Your task
Go through the data below and copy each line where the word "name" occurs.

Collected data entries
++++++

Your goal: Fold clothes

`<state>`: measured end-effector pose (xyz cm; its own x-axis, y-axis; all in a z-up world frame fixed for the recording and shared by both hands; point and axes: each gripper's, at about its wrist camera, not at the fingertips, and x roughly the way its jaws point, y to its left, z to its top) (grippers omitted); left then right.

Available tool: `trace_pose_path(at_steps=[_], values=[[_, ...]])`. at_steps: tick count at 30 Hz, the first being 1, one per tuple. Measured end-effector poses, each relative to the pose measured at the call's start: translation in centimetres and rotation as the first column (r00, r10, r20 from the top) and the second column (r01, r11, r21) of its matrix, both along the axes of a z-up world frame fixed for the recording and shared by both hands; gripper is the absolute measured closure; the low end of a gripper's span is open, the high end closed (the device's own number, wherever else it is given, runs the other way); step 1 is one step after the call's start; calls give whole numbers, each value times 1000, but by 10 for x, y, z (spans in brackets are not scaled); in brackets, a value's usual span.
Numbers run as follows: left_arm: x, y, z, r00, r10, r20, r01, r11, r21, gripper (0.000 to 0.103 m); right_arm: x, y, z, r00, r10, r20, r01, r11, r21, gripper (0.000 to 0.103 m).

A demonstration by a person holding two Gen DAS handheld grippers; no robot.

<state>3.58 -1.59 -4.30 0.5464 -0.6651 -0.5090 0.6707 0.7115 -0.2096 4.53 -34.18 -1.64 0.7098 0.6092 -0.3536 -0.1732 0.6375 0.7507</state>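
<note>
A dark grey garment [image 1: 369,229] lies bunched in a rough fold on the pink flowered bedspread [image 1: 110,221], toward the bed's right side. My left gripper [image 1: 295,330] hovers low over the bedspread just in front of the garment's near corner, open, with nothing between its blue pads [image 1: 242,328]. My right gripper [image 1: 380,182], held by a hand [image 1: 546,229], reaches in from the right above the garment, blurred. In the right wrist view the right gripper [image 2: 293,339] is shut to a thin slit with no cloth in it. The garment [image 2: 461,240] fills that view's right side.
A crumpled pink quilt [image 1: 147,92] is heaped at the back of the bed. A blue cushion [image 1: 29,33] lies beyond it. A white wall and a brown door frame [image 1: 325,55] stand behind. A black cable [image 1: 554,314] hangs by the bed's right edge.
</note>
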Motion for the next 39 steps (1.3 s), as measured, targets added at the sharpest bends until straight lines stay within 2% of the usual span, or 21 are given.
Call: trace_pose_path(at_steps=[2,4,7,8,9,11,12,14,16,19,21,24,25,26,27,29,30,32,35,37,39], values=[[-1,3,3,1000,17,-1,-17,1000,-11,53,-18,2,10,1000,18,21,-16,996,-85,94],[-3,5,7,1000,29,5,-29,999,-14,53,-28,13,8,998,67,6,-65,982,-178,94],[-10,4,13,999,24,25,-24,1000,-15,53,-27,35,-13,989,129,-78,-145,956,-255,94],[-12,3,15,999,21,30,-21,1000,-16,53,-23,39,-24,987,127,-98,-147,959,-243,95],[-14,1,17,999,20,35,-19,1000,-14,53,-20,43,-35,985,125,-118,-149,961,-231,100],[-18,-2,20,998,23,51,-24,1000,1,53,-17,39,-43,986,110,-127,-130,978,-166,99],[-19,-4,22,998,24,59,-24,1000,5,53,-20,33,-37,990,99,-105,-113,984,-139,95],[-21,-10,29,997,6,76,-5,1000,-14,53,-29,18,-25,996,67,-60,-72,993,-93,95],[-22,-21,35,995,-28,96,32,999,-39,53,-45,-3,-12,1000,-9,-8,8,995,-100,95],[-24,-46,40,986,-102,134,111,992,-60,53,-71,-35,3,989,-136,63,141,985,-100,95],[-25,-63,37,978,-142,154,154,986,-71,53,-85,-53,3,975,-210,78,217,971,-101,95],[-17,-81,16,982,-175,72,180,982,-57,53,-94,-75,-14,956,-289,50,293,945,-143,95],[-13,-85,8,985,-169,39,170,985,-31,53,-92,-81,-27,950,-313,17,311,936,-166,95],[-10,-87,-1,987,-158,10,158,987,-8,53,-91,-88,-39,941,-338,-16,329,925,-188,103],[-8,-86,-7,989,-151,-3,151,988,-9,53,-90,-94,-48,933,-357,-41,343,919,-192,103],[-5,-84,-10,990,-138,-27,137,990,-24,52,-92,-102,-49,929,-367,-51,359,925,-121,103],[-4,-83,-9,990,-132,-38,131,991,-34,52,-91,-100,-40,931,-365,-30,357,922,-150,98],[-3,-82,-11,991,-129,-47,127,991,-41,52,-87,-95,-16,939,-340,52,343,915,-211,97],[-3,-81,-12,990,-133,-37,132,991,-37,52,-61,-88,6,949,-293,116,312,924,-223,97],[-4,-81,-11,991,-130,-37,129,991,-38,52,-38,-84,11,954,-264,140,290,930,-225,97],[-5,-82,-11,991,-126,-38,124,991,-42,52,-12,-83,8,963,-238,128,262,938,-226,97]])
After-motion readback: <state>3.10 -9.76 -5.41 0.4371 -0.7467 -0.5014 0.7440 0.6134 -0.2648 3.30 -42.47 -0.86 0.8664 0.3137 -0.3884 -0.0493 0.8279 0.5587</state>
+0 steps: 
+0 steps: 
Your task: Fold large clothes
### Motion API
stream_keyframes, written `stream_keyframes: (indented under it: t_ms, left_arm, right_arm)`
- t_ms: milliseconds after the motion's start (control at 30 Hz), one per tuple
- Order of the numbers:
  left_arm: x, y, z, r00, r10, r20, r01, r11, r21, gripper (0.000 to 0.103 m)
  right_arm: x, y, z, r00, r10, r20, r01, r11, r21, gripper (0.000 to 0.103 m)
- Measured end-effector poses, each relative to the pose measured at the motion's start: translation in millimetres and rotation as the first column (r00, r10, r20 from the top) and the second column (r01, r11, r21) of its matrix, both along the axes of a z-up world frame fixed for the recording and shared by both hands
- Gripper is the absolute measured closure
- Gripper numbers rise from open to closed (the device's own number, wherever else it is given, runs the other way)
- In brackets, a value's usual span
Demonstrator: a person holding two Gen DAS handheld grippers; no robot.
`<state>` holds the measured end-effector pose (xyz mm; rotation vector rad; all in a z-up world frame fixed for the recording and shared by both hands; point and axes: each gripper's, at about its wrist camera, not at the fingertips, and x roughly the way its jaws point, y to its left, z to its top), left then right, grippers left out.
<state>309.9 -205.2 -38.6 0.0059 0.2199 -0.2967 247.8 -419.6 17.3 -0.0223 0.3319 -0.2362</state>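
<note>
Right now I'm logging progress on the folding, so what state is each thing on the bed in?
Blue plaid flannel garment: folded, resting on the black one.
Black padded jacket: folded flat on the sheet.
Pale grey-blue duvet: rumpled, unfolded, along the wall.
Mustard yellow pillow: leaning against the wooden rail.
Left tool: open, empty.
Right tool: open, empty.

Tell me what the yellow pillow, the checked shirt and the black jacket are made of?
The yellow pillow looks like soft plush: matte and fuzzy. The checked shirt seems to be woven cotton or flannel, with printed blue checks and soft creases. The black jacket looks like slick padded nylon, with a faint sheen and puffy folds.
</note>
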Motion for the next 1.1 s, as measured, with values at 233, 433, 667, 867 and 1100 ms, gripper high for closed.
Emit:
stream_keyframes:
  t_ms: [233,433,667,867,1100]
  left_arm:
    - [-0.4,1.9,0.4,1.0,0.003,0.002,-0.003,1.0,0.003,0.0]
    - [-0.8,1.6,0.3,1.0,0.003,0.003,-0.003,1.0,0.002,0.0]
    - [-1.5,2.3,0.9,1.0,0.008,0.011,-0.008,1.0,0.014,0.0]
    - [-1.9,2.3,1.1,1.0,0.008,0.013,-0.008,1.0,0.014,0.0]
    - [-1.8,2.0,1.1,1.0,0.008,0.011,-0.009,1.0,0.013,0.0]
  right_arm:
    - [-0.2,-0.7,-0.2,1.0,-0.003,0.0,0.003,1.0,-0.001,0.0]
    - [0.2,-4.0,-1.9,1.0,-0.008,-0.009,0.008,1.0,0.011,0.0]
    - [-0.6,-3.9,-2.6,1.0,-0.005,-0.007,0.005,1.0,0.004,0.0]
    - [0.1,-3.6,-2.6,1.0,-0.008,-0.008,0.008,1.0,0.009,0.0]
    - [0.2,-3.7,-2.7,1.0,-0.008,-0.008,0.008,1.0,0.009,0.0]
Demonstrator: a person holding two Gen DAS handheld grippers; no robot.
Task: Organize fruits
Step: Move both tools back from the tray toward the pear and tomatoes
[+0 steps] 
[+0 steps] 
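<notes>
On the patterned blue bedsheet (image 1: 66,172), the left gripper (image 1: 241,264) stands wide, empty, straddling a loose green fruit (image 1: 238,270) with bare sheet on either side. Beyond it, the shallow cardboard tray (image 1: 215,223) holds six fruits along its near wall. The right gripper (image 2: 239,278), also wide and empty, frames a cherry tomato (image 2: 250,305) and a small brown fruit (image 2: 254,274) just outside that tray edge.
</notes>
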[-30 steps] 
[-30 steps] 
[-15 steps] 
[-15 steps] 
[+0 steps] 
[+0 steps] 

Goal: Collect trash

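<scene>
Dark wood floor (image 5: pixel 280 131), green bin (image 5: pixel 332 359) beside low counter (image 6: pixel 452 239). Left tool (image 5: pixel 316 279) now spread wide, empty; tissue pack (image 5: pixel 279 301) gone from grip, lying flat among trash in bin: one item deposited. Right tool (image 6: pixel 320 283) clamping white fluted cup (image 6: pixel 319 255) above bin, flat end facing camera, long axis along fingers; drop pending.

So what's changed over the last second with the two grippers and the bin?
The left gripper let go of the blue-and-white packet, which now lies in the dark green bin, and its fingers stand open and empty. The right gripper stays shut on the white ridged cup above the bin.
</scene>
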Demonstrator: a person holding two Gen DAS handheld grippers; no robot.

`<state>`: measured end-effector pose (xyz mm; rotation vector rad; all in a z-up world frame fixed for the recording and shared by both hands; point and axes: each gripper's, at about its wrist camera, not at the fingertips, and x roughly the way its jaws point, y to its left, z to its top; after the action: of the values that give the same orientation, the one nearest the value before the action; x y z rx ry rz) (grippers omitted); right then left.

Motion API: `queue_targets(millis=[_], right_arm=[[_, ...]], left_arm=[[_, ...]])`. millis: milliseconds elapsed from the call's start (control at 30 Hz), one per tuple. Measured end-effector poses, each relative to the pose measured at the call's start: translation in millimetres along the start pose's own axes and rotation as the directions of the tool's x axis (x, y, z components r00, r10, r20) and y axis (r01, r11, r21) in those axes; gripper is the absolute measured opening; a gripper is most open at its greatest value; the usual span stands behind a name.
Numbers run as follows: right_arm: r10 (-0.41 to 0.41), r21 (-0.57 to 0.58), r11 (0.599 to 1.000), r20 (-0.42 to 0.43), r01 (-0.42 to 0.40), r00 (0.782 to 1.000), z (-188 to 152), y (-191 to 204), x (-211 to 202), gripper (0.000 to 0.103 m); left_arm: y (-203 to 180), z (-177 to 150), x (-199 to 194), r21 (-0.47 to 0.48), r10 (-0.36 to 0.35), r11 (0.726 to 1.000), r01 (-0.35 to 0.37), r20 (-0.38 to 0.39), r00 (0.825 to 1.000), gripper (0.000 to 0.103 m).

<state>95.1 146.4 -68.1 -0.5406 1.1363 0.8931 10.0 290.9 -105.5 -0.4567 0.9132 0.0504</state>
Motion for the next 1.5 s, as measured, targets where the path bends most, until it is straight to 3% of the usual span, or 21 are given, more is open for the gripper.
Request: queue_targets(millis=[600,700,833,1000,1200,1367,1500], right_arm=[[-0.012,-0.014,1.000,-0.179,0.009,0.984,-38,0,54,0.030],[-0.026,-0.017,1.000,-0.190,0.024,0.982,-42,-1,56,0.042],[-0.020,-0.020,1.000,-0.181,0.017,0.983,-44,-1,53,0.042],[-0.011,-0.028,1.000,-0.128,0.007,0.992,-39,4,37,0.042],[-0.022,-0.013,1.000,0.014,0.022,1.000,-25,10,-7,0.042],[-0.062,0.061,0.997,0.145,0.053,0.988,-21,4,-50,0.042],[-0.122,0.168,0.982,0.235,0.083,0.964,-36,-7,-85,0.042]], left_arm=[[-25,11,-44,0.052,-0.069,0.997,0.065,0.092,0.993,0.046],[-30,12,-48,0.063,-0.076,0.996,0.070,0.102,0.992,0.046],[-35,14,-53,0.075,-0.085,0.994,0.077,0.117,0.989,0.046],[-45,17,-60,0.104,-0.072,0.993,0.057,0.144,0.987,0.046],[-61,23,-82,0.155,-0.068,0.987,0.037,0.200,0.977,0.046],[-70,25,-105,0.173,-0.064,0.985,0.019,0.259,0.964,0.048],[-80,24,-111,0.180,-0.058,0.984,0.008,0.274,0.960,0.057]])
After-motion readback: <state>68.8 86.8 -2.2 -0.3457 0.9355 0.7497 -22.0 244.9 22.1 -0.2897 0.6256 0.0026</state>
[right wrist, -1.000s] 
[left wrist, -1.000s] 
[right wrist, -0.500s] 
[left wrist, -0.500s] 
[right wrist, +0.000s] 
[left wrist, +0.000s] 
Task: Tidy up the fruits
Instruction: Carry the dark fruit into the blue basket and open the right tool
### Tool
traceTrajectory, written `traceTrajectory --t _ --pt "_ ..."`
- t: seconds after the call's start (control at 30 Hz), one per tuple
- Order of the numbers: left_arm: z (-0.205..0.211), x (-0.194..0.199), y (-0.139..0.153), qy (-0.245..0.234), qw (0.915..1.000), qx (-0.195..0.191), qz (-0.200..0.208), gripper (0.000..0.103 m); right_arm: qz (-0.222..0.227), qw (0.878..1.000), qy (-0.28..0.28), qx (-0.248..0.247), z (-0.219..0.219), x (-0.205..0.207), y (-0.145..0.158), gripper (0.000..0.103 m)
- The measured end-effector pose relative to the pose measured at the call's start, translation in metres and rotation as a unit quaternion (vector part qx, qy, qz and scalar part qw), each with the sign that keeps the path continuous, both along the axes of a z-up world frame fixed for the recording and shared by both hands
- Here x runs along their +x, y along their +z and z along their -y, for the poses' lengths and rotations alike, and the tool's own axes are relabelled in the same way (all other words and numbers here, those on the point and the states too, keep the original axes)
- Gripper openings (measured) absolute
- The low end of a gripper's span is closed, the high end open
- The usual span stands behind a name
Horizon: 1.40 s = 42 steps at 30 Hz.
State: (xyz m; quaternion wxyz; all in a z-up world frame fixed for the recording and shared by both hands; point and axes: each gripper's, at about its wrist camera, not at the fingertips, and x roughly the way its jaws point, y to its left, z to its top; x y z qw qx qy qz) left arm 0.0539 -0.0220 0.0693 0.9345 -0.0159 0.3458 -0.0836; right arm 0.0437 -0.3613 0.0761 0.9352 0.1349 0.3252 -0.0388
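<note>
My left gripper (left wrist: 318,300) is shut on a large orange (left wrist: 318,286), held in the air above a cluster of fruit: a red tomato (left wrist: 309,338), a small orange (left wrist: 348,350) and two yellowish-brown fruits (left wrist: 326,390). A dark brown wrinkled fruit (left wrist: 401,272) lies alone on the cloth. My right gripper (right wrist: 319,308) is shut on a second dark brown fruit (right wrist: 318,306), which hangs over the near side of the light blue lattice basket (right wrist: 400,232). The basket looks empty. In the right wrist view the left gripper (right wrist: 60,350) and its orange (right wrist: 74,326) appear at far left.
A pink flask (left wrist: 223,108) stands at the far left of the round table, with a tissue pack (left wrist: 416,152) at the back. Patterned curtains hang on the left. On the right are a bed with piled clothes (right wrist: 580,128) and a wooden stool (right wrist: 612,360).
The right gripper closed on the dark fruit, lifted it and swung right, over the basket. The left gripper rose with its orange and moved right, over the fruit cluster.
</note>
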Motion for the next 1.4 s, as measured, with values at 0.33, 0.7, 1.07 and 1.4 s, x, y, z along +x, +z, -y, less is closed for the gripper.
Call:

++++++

Answer to this exercise
Motion API: `queue_targets(millis=[_], right_arm=[[_, ...]], left_arm=[[_, ...]])`. millis: milliseconds elapsed from the call's start (control at 30 Hz), one per tuple. Measured end-effector poses, each relative to the pose measured at the call's start: translation in millimetres along the start pose's own axes and rotation as the directions of the tool's x axis (x, y, z components r00, r10, r20) and y axis (r01, r11, r21) in those axes; gripper is the absolute measured opening; a gripper is most open at its greatest value; the usual span stands behind a name.
- The usual span stands behind a name

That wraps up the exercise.